ASSIGNMENT:
Each line of the data has to be transcribed exactly.

Extracted records:

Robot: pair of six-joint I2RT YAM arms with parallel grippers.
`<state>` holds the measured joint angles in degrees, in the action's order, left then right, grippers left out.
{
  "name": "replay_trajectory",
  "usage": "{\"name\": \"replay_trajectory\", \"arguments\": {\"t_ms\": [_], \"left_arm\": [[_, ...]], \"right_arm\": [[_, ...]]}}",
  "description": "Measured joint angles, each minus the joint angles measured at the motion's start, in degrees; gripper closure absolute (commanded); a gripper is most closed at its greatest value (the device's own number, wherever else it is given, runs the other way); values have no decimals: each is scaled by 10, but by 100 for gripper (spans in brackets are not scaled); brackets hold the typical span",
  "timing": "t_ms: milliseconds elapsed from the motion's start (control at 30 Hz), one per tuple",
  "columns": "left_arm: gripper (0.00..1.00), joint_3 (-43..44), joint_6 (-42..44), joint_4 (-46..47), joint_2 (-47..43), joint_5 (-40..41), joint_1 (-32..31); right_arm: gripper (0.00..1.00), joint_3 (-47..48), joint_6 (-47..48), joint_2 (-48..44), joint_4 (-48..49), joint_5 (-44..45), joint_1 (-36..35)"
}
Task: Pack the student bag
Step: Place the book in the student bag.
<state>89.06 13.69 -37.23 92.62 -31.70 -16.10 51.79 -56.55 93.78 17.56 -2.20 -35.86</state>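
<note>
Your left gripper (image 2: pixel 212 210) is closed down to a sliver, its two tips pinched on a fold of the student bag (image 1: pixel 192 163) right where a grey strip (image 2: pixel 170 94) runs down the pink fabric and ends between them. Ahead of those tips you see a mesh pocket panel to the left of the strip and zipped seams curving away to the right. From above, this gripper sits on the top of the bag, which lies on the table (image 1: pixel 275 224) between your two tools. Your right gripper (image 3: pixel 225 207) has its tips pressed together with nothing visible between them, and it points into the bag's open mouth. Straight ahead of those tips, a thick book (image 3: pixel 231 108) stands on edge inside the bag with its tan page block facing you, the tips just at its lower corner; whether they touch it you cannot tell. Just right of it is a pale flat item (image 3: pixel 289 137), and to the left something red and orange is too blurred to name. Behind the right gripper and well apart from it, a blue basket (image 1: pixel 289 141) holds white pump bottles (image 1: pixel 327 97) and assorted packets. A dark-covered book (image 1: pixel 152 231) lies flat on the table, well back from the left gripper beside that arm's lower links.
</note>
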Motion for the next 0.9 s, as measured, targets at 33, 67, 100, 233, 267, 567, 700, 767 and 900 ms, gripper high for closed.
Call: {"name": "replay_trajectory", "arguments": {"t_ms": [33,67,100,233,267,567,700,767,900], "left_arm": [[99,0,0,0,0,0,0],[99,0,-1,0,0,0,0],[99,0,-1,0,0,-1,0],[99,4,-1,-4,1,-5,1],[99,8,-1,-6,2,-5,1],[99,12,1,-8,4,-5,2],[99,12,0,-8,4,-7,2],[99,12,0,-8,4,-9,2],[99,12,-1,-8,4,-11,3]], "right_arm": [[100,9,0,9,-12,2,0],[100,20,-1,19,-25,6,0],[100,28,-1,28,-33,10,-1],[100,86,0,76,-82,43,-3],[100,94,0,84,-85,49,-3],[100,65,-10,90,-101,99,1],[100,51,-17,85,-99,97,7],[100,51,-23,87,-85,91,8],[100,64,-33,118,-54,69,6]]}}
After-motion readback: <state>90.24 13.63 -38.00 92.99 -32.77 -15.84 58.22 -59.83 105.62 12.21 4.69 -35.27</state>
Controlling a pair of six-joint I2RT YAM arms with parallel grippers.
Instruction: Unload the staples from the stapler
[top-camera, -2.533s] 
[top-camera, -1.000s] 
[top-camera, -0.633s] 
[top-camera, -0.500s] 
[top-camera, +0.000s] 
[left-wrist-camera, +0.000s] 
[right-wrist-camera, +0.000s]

EXPECTED ANSWER:
Robot: pair of six-joint I2RT YAM arms with parallel grippers.
`<state>` holds the measured joint angles in degrees, in the action's order, left then right, grippers left out.
{
  "name": "replay_trajectory",
  "usage": "{\"name\": \"replay_trajectory\", \"arguments\": {\"t_ms\": [_], \"left_arm\": [[_, ...]], \"right_arm\": [[_, ...]]}}",
  "description": "Measured joint angles, each minus the joint angles measured at the motion's start, in degrees; gripper closure absolute (commanded); a gripper is most closed at its greatest value (the device's own number, wherever else it is given, runs the other way); values have no decimals: each is scaled by 10, but by 100 for gripper (spans in brackets are not scaled); brackets hold the typical span",
  "timing": "t_ms: milliseconds elapsed from the motion's start (control at 30 Hz), one per tuple",
  "columns": "left_arm: gripper (0.00..1.00), joint_3 (-43..44), joint_6 (-42..44), joint_4 (-46..47), joint_2 (-47..43), joint_5 (-40..41), joint_1 (-32..31); right_arm: gripper (0.00..1.00), joint_3 (-47..48), joint_6 (-47..48), joint_2 (-48..44), joint_4 (-48..49), joint_5 (-44..45), joint_1 (-36..35)"
}
Task: Pack the student bag
Step: Place the book in the student bag.
<state>89.06 13.69 -37.23 92.62 -31.70 -16.10 51.79 -56.55 93.78 17.56 -2.20 -35.86</state>
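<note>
Your left gripper (image 2: pixel 212 210) is closed down to a sliver, its two tips pinched on a fold of the student bag (image 1: pixel 192 163) right where a grey strip (image 2: pixel 170 94) runs down the pink fabric and ends between them. Ahead of those tips you see a mesh pocket panel to the left of the strip and zipped seams curving away to the right. From above, this gripper sits on the top of the bag, which lies on the table (image 1: pixel 275 224) between your two tools. Your right gripper (image 3: pixel 225 207) has its tips pressed together with nothing visible between them, and it points into the bag's open mouth. Straight ahead of those tips, a thick book (image 3: pixel 231 108) stands on edge inside the bag with its tan page block facing you, the tips just at its lower corner; whether they touch it you cannot tell. Just right of it is a pale flat item (image 3: pixel 289 137), and to the left something red and orange is too blurred to name. Behind the right gripper and well apart from it, a blue basket (image 1: pixel 289 141) holds white pump bottles (image 1: pixel 327 97) and assorted packets. A dark-covered book (image 1: pixel 152 231) lies flat on the table, well back from the left gripper beside that arm's lower links.
</note>
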Motion for the next 0.9 s, as measured, targets at 33, 67, 100, 233, 267, 567, 700, 767 and 900 ms, gripper high for closed.
Call: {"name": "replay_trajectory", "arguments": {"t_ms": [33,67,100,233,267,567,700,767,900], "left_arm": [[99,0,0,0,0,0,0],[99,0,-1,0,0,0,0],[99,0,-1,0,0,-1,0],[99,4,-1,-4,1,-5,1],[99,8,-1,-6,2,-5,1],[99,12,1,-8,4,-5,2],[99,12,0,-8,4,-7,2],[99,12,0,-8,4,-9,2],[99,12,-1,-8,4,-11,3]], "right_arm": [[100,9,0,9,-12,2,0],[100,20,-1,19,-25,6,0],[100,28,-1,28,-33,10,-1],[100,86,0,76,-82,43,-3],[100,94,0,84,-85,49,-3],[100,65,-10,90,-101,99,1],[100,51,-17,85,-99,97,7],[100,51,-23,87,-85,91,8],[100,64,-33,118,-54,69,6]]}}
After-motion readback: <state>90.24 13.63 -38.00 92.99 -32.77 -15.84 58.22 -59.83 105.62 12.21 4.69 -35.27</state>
Controlling a pair of six-joint I2RT YAM arms with parallel grippers.
Instruction: Unload the staples from the stapler
[top-camera, -2.533s] 
[top-camera, -1.000s] 
[top-camera, -0.633s] 
[top-camera, -0.500s] 
[top-camera, +0.000s] 
[left-wrist-camera, +0.000s] 
[right-wrist-camera, +0.000s]

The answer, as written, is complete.